I have seen the claim that the directional derivative of $f$ in the direction $\hat{v}$, where $||\hat{v}|| = 1$, (denoted $\nabla_\hat{v} f$) is equal to the gradient of $\nabla f$ dotted with $\hat{v}$.
I have tried to prove this to myself, but I got stuck: $\newcommand{\R}{\mathbb{R}}$ $\newcommand{\limit}[2]{\lim_{#1 \to #2}}$ $\newcommand{\pderiv}[2]{\dfrac{\partial#1}{\partial#2}}$
Let $f : \R^n \to \R$
I accept that
$$ \nabla_{\hat{v}} f = \limit{h}{0} \frac{f(x + h\hat{v}) - f(x)}{h}$$
for making intuitive sense. Furthermore I know that
$$ \pderiv{f}{x_i} = \limit{h}{0} \frac{f(x + h\hat{i}) - f(x)}{h} $$
where $\hat{i}$ is the unit vector of the $i$-th dimension. I also know that
$$\nabla f = \left( \pderiv{f}{x_1}, \dots, \pderiv{f}{x_n} \right)$$
Now I want to show that $\nabla_\hat{v} f = \nabla f \bullet \hat{v}$:
\begin{align*} \nabla f \bullet \hat{v} & = \left( \pderiv{f}{x_1}, \dots, \pderiv{f}{x_n} \right) \bullet v\hat{v}\\ &= \sum_{i = 1}^{n} \pderiv{f}{x_i} \cdot \hat{v}_i\\ &= \sum_{i = 1}^{n} \limit{h}{0} \frac{f(x + h\hat{i}) - f(x)}{h} \cdot \hat{v}_i\\ &= \sum_{i = 1}^{n} \limit{h}{0} \frac{\hat{v}_if(x + h\hat{i}) - \hat{v}_if(x)}{h}\\ \end{align*}
And now I am stuck. I don't see a way to transform the last line into $\limit{h}{0} \frac{f(x + h\hat{v}) - f(x)}{h}$ to reach $\nabla_{\hat{v}} f$
Can you help me out here?
Edit
I now conceptually understand why the dotproduct of direction and gradient is the directional derivative:
Let's say we have a differentiable function $f$ from $\mathbb{R}^2$ to $\mathbb{R}^3$ mapping the $xy$-plane into the $xyz$-space and we want to know the directional derivative of $f$ at a point $p = (x', y')$ for some vector $u$.

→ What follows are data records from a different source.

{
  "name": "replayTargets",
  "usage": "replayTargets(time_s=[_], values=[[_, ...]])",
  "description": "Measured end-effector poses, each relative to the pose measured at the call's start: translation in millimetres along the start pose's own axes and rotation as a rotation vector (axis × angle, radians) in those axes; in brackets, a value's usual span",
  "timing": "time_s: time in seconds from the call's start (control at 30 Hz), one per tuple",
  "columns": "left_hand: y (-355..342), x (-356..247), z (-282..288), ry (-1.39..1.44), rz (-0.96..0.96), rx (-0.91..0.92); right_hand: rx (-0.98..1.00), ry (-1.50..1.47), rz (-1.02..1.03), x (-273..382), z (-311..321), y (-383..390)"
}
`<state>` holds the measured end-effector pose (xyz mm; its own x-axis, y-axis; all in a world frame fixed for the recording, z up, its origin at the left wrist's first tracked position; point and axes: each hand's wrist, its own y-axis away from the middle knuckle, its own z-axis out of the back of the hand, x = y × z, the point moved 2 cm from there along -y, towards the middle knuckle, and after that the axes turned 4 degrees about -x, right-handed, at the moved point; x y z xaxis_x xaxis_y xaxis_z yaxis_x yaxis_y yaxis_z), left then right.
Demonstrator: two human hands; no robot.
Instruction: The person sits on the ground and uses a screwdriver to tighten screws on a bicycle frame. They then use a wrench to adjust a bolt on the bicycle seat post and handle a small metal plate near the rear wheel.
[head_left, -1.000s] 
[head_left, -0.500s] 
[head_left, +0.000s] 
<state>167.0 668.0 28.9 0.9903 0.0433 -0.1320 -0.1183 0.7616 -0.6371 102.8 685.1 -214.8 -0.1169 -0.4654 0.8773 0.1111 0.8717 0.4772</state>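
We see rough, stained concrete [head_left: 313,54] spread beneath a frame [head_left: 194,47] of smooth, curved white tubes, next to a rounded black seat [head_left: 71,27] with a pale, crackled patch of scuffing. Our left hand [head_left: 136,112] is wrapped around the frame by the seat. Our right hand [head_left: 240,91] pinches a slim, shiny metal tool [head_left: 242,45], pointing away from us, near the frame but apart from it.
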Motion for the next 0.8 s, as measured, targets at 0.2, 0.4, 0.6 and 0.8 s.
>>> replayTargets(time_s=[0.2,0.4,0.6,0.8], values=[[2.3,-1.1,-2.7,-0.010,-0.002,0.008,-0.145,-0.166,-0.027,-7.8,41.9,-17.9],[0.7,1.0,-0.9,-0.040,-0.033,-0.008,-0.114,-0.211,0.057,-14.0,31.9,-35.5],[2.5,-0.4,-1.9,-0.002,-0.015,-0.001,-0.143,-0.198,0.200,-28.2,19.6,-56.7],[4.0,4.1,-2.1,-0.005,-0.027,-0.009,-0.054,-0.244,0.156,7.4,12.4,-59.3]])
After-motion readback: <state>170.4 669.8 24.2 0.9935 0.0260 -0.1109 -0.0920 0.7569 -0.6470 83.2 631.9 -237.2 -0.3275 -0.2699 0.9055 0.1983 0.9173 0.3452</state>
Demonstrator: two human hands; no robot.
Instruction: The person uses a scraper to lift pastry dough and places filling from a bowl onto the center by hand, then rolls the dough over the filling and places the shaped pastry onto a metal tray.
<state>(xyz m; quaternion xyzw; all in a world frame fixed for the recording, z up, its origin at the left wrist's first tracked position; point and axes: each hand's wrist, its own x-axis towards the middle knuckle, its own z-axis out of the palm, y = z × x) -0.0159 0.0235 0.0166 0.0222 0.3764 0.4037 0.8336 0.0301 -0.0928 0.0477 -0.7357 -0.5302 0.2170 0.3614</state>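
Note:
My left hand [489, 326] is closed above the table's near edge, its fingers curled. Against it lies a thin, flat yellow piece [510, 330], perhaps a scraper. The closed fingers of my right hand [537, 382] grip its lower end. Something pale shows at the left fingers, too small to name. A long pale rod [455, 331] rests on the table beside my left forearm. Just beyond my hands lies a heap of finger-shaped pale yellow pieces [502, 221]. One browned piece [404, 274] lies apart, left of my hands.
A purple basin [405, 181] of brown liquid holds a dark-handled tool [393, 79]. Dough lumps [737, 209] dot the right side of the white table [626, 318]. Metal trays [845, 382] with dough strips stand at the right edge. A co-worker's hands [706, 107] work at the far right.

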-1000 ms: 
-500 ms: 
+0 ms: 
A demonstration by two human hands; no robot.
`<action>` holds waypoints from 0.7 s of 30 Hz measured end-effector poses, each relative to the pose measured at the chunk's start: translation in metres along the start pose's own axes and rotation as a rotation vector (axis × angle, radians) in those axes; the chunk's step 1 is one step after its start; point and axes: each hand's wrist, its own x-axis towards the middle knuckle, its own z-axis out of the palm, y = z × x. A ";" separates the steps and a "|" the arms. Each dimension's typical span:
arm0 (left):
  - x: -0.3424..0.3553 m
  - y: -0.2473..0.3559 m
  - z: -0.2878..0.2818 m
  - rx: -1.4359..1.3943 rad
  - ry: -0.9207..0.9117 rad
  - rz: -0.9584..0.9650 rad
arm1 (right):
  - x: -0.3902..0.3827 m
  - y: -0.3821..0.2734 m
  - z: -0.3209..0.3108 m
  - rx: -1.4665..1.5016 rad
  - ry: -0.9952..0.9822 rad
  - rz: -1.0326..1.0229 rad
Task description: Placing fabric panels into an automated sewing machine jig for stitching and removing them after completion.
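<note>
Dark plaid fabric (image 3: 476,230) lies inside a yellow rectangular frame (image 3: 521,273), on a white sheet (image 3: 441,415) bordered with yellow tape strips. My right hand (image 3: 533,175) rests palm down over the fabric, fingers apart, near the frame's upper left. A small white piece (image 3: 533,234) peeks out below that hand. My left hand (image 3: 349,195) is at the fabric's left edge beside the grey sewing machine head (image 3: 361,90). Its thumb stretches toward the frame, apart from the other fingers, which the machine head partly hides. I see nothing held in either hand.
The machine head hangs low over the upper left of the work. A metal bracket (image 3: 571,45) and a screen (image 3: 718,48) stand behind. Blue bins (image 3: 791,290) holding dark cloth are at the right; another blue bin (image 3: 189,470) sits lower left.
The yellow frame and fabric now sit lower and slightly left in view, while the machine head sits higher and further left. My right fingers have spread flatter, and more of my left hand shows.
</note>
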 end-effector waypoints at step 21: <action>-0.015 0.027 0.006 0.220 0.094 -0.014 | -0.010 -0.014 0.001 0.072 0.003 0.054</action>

First what we need to know is, how much $f$ changes in $x$ direction and how much it changes in $y$ direction.
Then we need to realize that for small distances whatever direction we go along the surface of $f$, the total change in height is the sum of the change in height in the $x$ component of our direction and the change in height in $y$ component in our direction.
But now we can weight the partial derivatives for the $x$ and $y$ direction with the components of $u$ to get their individual contributions for the direction in which $u$ is pointing!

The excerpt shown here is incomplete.